# The King William in Bath



## bi0boy (Aug 2, 2008)

So I grew up in Bath and don't go back often. The last time I went back the Hat & Feather where we used to go to hang out and sometimes buy lots of drugs before heading out to a party has become the Houston Bar & Grill 

I went back last week and now the King William, some people said it was a bit dodgy but it was the nearest local to my mate's house and we used to get some skunk there occasionally from an old Jamaican bloke has now been renamed. It's the fucking King William Pub and Dining Rooms 

Bath must come top of the Gentrifiction Intensity table.


----------



## cyberfairy (Aug 4, 2008)

bi0boy said:


> So I grew up in Bath and don't go back often. The last time I went back the Hat & Feather where we used to go to hang out and sometimes buy lots of drugs before heading out to a party has become the Houston Bar & Grill
> 
> I went back last week and now the King William, some people said it was a bit dodgy but it was the nearest local to my mate's house and we used to get some skunk there occasionally from an old Jamaican bloke has now been renamed. It's the fucking King William Pub and Dining Rooms
> 
> Bath must come top of the Gentrifiction Intensity table.



Completely-one of the reasons I moved away! Every cool cheapy pub got changed into a gastropub and cheap doubles and cheesy chips became the holy grail. The hat and feather pissed me off more than anything and that cool biker pub that got changed into the Raven (although the Raven does sell pieminister pies)


----------



## marty21 (Aug 4, 2008)

i noticed that the last time i was down - used to go to the hat and feather a bit, in the 80s mainly - the king william was an occasional stop, if i walked back to fairfield park via the london road...

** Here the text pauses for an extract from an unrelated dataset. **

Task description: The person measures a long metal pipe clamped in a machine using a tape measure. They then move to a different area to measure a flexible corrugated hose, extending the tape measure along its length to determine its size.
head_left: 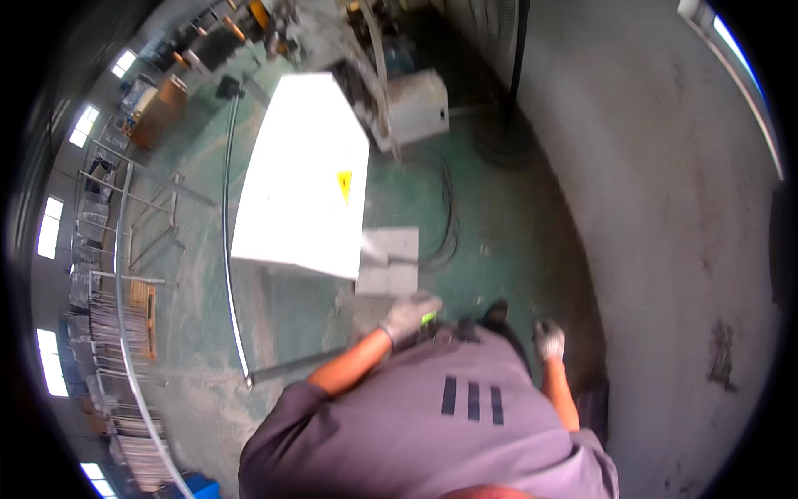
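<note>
My left hand (407,316), in a pale knitted glove, is bent in front of my waist. Its fingers appear closed against a small bright green object (429,317), too blurred for me to name. Down at my right side hangs my right hand (549,340), gloved likewise, touching nothing that I can see; its fingers are smeared. Ahead of the left hand stands a white cabinet-like box (291,191) with a yellow warning triangle (344,186), its surface washed out by light. Pale floor plates (391,281) lie between that box and my left hand.
A grey wall (657,208) runs along my right. Dark cables (450,212) curl over the green floor beside a pale machine housing (416,108). Metal rails (227,241) stand left of the white box. Farther left are metal frames (150,200) and stacked panels (137,437).
</note>
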`<state>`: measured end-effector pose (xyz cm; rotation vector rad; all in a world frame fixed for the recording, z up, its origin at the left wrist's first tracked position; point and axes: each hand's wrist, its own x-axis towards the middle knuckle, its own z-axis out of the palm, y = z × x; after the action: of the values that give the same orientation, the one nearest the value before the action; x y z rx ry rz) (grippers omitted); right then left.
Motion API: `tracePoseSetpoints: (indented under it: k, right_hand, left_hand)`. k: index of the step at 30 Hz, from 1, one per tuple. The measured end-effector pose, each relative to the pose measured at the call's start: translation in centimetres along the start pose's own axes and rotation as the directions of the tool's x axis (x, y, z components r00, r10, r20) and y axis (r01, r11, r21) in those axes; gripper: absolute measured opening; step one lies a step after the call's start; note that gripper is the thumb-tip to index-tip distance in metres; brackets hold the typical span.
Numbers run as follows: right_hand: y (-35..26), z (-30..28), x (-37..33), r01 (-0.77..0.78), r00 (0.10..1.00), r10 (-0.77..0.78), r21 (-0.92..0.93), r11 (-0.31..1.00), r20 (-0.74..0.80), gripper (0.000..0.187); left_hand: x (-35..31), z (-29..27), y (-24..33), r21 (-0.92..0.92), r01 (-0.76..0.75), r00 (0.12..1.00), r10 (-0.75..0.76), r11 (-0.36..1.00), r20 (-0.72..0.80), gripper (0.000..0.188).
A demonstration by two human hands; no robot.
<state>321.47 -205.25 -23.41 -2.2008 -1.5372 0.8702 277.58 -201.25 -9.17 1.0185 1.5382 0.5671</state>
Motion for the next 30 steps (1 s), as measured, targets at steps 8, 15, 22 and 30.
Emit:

there are still a few decent pubs in bath though- the green tree, the bath star, the st james wine vaults, the salamander was alright the last time i was there, i drink sometimes in the porter butt on the bristol road - it has a poncey restaurant bit, but the pub itself is alright, my dad likes the assembly inn, it used to be a young persons pub in the 80s, trendy as well, my trendy sister went there - now old blokes go there

and the pubs over in widcombe seem alright still

and the larkhall ones, apart from filos - which has always been a touch wanky


----------



## doctor_strange (Aug 4, 2008)

What's The Bell like these days?


----------



## bi0boy (Aug 4, 2008)

marty21 said:


> and the pubs over in widcombe seem alright still



Yes, I noticed the Ring O' Bells which used to be frequented by all the older gentlemen on my street has had a logo rebranding. It now seems to have a website exclaiming that although it was "...established as an alehouse since 1837, the Ring O Bells is now a modern gastronomic pub/restaurant."

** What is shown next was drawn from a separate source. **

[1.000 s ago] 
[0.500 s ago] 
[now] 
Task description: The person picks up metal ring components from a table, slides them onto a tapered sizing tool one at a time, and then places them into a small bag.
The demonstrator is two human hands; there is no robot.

I bet the Pig and Fiddle is a sushi bar or something.


----------



## marty21 (Aug 4, 2008)

doctor_strange said:


> What's The Bell like these days?



seems the same


----------



## ATOMIC SUPLEX (Aug 4, 2008)

Ah the Bell, then on to the hat . 

Well I'm glad I don't live there any more.


----------



## cyberfairy (Aug 4, 2008)

marty21 said:


> i noticed that the last time i was down - used to go to the hat and feather a bit, in the 80s mainly - the king william was an occasional stop, if i walked back to fairfield park via the london road...
> 
> there are still a few decent pubs in bath though- the green tree, the bath star, the st james wine vaults, the salamander was alright the last time i was there, i drink sometimes in the porter butt on the bristol road - it has a poncey restaurant bit, but the pub itself is alright, my dad likes the assembly inn, it used to be a young persons pub in the 80s, trendy as well, my trendy sister went there - now old blokes go there
> 
> ...



The Ram in Widcombe was still good for cheap pints and pub grub last time I was there-but that was a few years ago.St James was a very good pub and Porter Butt also a mix of random types. 
The Green man was ace and The Royal Oak opened again a few years ago is good.
 Dreamt about The Bell last night-in my dream it only sold those apple Sourz things and I was upset. 
 Must go back to Bath again soon...


----------



## cyberfairy (Aug 4, 2008)

bi0boy said:


> Yes, I noticed the Ring O' Bells which used to be frequented by all the older gentlemen on my street has had a logo rebranding. It now seems to have a website exclaiming that although it was "...established as an alehouse since 1837, the Ring O Bells is now a modern gastronomic pub/restaurant."
> 
> I bet the Pig and Fiddle is a sushi bar or something.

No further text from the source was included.